A West Virginia appeals court awarded the assets of a local church to a national denomination. The congregation voted to secede from a parent denomination and establish a new church. The church's trustees attempted to convey the church's assets to the new organization. This conveyance was challenged by the denomination, which asserted that the church's assets belonged to it. It cited a provision in its constitution dictating that "no church group desiring to leave this body shall have any legal claim on church property if the property in question was purchased and paid for with general funds or if general funds were in any way used in the purchase thereof." Since the denomination produced a copy of a check in the amount of $300 that it had issued to the local church in 1964 to assist with church construction, the court concluded that the church's assets belonged to the denomination and that the attempted conveyance by the local trustees was void.

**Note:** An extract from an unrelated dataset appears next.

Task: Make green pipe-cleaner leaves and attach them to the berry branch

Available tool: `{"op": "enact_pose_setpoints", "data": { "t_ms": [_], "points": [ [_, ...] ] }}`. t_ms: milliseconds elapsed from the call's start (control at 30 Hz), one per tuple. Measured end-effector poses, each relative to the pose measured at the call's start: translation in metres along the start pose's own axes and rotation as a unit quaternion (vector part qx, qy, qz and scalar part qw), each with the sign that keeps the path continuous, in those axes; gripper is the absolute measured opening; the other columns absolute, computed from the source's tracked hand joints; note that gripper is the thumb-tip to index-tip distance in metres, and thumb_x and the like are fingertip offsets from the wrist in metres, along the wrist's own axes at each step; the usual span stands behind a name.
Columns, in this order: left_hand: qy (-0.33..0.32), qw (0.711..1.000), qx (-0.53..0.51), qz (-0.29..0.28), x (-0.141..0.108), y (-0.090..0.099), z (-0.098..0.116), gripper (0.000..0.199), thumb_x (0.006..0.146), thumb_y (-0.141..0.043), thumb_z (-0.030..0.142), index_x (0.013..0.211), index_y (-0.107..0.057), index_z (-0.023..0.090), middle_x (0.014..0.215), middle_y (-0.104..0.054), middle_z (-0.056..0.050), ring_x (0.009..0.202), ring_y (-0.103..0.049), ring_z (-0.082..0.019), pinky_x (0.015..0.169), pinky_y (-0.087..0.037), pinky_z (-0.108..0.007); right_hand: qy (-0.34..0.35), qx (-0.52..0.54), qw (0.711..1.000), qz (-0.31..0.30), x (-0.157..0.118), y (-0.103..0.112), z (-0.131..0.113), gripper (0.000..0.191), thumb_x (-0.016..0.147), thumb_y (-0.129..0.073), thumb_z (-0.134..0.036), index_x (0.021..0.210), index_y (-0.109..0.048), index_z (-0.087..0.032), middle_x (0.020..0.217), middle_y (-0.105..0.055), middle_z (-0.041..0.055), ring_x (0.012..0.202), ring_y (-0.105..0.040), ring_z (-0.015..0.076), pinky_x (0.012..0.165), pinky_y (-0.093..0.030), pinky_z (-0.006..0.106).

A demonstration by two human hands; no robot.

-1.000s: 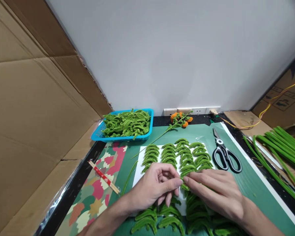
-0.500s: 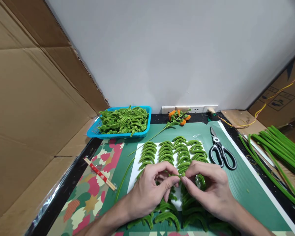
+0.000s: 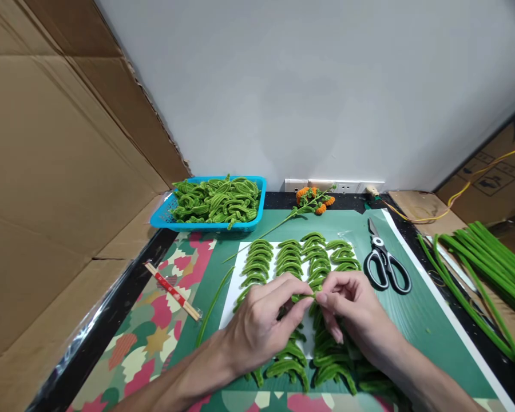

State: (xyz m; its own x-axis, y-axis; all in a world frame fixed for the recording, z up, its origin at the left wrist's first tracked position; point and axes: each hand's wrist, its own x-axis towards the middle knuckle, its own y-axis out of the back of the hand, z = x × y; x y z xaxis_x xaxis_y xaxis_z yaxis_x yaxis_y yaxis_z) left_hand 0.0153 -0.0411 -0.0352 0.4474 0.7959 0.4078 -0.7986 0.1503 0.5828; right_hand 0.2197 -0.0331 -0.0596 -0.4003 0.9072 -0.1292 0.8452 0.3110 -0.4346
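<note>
Both hands meet over the white sheet (image 3: 230,306), fingertips almost touching. My left hand (image 3: 270,317) pinches a small green fuzzy piece (image 3: 305,296) between thumb and fingers. My right hand (image 3: 356,306) pinches the same piece at its right end, which the fingertips mostly cover. Beneath and around the hands, curved green fuzzy pieces (image 3: 257,260) lie in columns on the sheet and on the green mat (image 3: 438,343). Some of them are hidden by the hands.
A blue basket (image 3: 262,209) heaped with green pieces stands at the back left. Orange flowers on a green stem (image 3: 302,210) lie behind the sheet. Black scissors (image 3: 386,263) rest right of it, wrapped chopsticks (image 3: 171,290) left. Long green stems (image 3: 493,269) lie far right.
The fingers of both hands have shifted slightly around the small piece, and the right hand has turned a little. The whole view has also shifted slightly.
</note>
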Motion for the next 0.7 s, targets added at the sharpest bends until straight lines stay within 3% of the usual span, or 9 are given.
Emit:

The court further noted that with respect to hierarchical churches the civil courts "should respect, and where appropriate enforce, the final adjudications of the highest church tribunals, provided that such adjudications are not procured by fraud or collusion. If a church has a hierarchical structure and its leaders have addressed a doctrinal or administrative dispute, the civil courts do not intervene, absent fraud or collusion." Since the denomination had addressed the issue of property disputes in its constitution, the civil courts were bound to defer to that document and award the local congregation's assets to the denomination.[55] Original Glorious Church of God in Christ v. Myers, 367 S.E.2d 30 (W. Va. App. 1988).